畳の専門店として

畳(たたみ)は、奈良時代から1300年続く、日本固有の床材です。イグサを編み込んだ敷物状の畳表(たたみおもて)を、芯材となる板状の畳床(たたみどこ)の表面にくるみ、縫い合わせて作られています。

私たちは昭和21年に、当時は藁畳床(わらたたみどこ)の製造会社として、宮城県石巻市桃生町で創業しました。藩政時代からのこめどころである宮城県はわら畳床の全国一の生産地です。ササニシキやひとめぼれなど、収穫後の茎を乾燥した状態に保つ土地の気候により、良質な稲わらを生産できます。

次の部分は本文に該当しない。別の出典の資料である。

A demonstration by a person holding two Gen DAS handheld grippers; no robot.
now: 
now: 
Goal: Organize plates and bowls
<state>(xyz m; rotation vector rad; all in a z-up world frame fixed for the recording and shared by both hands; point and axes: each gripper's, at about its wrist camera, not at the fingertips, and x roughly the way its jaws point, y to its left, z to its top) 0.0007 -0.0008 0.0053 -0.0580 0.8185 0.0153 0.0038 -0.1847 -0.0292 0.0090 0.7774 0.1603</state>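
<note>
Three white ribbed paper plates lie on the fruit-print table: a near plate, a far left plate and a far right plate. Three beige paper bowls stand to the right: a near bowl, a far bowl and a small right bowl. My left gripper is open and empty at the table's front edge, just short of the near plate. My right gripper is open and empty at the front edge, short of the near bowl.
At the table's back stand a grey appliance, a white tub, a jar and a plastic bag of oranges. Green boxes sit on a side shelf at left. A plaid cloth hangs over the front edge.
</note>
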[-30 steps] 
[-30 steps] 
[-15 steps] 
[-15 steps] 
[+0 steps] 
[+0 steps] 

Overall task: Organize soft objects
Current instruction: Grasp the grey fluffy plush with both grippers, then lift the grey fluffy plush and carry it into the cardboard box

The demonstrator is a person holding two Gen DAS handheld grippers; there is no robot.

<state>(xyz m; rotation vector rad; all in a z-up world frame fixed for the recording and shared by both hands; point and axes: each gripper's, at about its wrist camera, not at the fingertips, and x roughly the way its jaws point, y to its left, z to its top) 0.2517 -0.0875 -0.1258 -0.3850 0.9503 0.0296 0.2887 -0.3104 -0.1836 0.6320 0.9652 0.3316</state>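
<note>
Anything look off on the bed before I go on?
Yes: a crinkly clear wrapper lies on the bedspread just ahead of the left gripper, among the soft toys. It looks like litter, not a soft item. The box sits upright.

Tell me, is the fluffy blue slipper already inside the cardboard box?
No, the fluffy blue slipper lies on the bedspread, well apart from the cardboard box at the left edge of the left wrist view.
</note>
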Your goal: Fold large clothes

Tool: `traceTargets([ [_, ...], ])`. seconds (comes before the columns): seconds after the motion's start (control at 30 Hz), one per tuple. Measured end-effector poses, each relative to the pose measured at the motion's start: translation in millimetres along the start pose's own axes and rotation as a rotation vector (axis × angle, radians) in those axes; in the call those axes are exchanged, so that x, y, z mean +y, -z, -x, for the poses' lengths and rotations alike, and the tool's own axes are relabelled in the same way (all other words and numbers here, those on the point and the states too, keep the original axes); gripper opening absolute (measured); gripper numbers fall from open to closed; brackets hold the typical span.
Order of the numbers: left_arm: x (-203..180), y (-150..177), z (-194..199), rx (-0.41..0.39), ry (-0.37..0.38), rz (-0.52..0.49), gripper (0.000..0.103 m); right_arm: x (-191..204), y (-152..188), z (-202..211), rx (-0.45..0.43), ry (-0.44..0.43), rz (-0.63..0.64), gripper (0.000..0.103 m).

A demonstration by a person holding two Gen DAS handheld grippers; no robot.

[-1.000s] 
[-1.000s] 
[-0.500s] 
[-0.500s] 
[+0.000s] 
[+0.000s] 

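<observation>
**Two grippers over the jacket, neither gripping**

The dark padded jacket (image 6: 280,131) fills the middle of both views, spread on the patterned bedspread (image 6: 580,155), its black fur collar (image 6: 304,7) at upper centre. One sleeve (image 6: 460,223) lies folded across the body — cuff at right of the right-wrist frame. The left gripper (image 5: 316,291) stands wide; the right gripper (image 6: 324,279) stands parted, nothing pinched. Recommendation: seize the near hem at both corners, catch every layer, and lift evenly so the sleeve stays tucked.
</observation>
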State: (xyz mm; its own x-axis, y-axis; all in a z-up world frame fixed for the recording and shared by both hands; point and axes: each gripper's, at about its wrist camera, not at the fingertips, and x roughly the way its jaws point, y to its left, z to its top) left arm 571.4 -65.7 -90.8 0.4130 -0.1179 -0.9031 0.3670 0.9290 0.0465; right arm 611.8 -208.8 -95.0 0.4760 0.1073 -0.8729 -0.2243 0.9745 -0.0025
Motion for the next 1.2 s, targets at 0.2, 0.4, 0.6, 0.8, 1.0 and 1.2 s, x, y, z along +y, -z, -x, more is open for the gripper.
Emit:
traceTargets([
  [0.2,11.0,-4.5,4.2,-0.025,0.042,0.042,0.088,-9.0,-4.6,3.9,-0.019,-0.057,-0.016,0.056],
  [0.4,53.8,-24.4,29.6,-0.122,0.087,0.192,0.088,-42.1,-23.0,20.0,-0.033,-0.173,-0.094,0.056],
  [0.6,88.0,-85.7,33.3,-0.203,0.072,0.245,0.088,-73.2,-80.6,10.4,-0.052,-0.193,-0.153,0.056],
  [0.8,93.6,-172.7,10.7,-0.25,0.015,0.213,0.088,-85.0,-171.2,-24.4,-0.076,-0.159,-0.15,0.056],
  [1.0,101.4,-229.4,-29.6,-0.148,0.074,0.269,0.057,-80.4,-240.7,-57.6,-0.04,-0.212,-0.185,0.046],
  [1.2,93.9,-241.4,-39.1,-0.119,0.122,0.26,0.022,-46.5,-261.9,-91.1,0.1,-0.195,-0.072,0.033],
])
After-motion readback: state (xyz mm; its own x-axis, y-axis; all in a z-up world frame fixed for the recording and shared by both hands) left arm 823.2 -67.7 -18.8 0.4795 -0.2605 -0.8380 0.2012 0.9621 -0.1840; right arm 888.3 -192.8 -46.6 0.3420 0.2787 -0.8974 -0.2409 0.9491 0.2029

現在では、畳の製造と施工の専門店として、国宝大崎八幡宮(仙台市青葉区)などの寺社仏閣、石巻新橋「芳春軒」など小間を主としたお茶室から、一般住宅、業務用、公共建築まで、伝統的な製法を用いた特に天然素材による畳を手がけています。

素材

国産の畳表は、熊本県八代を中心に、日本各地で地域の特色を持った畳表が生産されています。

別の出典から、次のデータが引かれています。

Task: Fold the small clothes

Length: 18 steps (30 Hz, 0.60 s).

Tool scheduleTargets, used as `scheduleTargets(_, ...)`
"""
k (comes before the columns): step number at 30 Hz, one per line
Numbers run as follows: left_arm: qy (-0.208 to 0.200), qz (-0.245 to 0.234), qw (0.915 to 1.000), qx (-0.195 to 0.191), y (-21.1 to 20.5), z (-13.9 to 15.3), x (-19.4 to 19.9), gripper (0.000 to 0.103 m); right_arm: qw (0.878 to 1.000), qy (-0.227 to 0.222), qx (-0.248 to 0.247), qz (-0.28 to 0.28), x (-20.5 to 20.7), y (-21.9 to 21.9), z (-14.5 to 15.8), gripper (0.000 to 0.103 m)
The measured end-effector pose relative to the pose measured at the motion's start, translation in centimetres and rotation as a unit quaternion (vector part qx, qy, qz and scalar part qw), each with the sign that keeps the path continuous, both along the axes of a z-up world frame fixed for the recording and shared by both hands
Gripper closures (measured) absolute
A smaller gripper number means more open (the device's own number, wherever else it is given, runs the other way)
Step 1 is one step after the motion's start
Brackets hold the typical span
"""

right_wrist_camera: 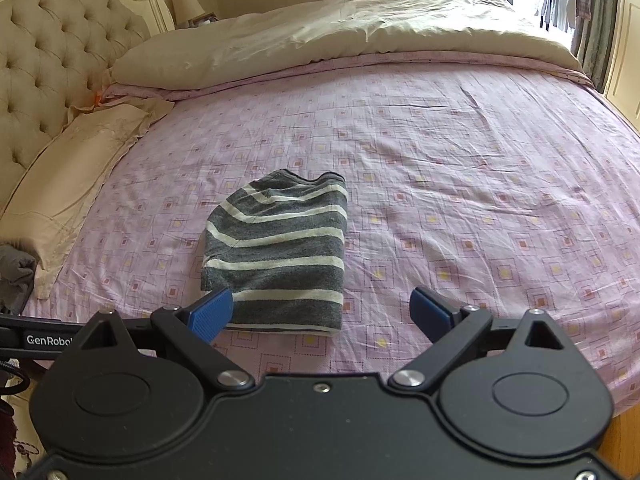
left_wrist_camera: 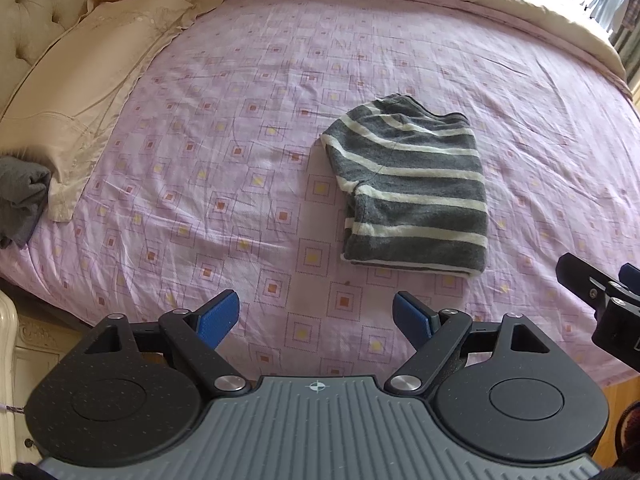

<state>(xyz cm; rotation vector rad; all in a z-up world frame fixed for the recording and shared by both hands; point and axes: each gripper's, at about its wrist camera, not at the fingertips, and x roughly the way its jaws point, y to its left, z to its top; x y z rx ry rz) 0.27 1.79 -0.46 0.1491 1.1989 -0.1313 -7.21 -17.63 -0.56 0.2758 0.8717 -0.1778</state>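
Note:
A small grey garment with white stripes (left_wrist_camera: 412,188) lies folded into a compact rectangle on the pink patterned bed sheet (left_wrist_camera: 240,140). It also shows in the right wrist view (right_wrist_camera: 280,252). My left gripper (left_wrist_camera: 318,316) is open and empty, held above the sheet near the bed's front edge, to the left of the garment. My right gripper (right_wrist_camera: 322,312) is open and empty, just in front of the garment's near edge. Part of the right gripper (left_wrist_camera: 600,296) shows at the right edge of the left wrist view.
A beige pillow (left_wrist_camera: 88,92) lies at the left by the tufted headboard (right_wrist_camera: 48,60). A beige duvet (right_wrist_camera: 340,28) is bunched along the far side. A dark grey cloth (left_wrist_camera: 20,200) lies at the left bed edge. A white nightstand (left_wrist_camera: 16,344) stands below it.

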Motion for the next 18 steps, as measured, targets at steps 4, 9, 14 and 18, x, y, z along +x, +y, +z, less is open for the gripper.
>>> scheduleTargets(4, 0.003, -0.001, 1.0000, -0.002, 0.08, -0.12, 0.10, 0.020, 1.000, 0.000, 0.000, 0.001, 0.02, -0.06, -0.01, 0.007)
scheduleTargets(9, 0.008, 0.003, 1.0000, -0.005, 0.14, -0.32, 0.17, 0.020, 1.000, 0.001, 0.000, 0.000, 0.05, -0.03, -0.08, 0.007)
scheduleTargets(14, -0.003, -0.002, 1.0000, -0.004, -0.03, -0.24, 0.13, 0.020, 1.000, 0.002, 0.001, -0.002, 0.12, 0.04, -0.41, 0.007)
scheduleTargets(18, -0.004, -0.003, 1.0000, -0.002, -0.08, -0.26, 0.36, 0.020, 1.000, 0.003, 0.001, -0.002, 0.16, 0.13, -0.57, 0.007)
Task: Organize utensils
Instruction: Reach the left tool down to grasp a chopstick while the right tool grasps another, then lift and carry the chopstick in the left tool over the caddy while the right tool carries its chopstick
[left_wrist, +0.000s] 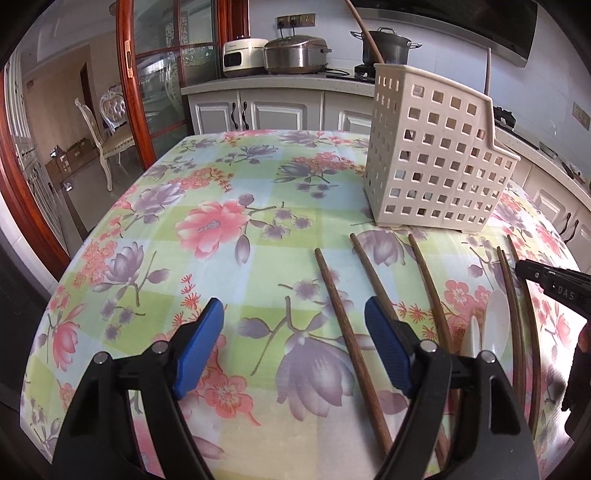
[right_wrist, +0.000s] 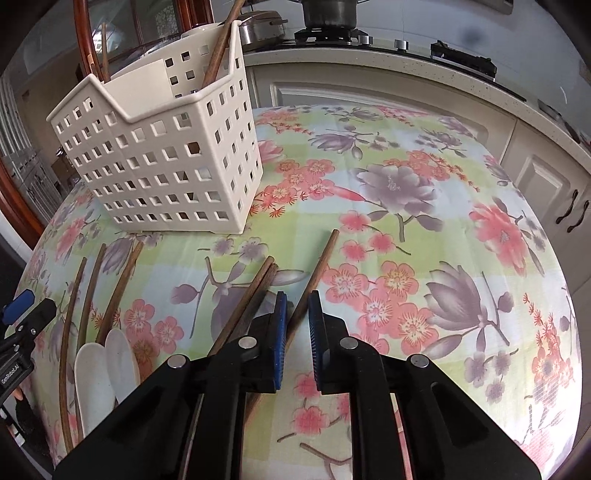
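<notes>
A cream perforated utensil basket stands on the floral tablecloth; in the right wrist view it holds two brown chopsticks. Several brown chopsticks and two white spoons lie in front of it. My left gripper is open and empty above the cloth, left of the chopsticks. My right gripper has its jaws narrowed around one chopstick that lies on the cloth; a small gap shows. A chopstick pair lies just left of it, with the spoons further left.
The table's edges curve away on all sides. Kitchen counter with cookers and a pot stands behind. White cabinets are to the right, a wooden glass door and a chair to the left.
</notes>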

わら畳床は、宮城県が全国一の生産地です。私たち草新舎もこのわらを活かす仕事が原点となっています。ムシロ・コモの製造販売からカキ養殖用のわら縄、わら畳床の製造そして畳の製造へと変化。そのテーマは常に稲わらが中心にありました。

寺社仏閣等で使用される畳縁には、格式を表す決まり事が有り、その使用法も厳しく定められています。各宗派の建物の格式や作法に沿って使用しています。一般家庭で多く使われている、様々な柄の付いた畳縁(たたみべり)は、戦後、岡山県倉敷市で生まれ、何千種類の中から選ぶことが出来る様になっています。

草新舎は、畳表、畳床、畳縁の最適な素材を厳選しています。

技術

また各製品の製造工程は、職人による手作業で行います。一つ一つ特徴のある天然素材と向き合いながら、国宝や重要文化財から、業務用、ご家庭用まで、最高の品質で仕上げます。

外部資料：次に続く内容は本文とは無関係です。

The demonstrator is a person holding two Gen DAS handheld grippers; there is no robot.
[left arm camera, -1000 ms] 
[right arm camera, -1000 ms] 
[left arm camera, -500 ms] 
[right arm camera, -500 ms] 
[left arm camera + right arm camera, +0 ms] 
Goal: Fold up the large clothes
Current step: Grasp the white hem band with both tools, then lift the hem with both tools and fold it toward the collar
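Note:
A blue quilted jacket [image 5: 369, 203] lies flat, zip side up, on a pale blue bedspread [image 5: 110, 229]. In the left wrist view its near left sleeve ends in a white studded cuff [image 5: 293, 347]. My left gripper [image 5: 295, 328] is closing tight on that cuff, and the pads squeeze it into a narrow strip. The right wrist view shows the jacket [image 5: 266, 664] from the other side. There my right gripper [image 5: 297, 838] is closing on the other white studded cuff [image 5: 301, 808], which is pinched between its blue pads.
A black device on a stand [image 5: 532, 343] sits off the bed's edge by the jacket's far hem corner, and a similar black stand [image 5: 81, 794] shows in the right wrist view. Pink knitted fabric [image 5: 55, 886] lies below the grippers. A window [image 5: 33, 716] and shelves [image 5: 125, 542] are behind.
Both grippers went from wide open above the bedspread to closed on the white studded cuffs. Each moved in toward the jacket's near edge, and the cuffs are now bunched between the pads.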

また、革新的な斜めの縁無し加工技術は、寺社仏閣の畳施工の際に産み出し培ってきた、草新舎独自の特許技法です。

お客さまと共に

草新舎では、国産伝統素材を積極的に利用し、畳を通して日本文化の継承発展に貢献する事を理念としています。

伝統の畳素材が何故受け継がれて来たのか、何が優れているのか、何が評価されているのか、その物の背景にある土地の力や伝統、生産者の思いも、お客様に正しくお伝えする事が、大切な仕事だと思っています。

伝統を守る、伝える、その伝統素材を実際に使って貰う事が日本の伝統を守る事にも繋がっている事を、いつもお客様と共に感じ考えて行きたいと思っています。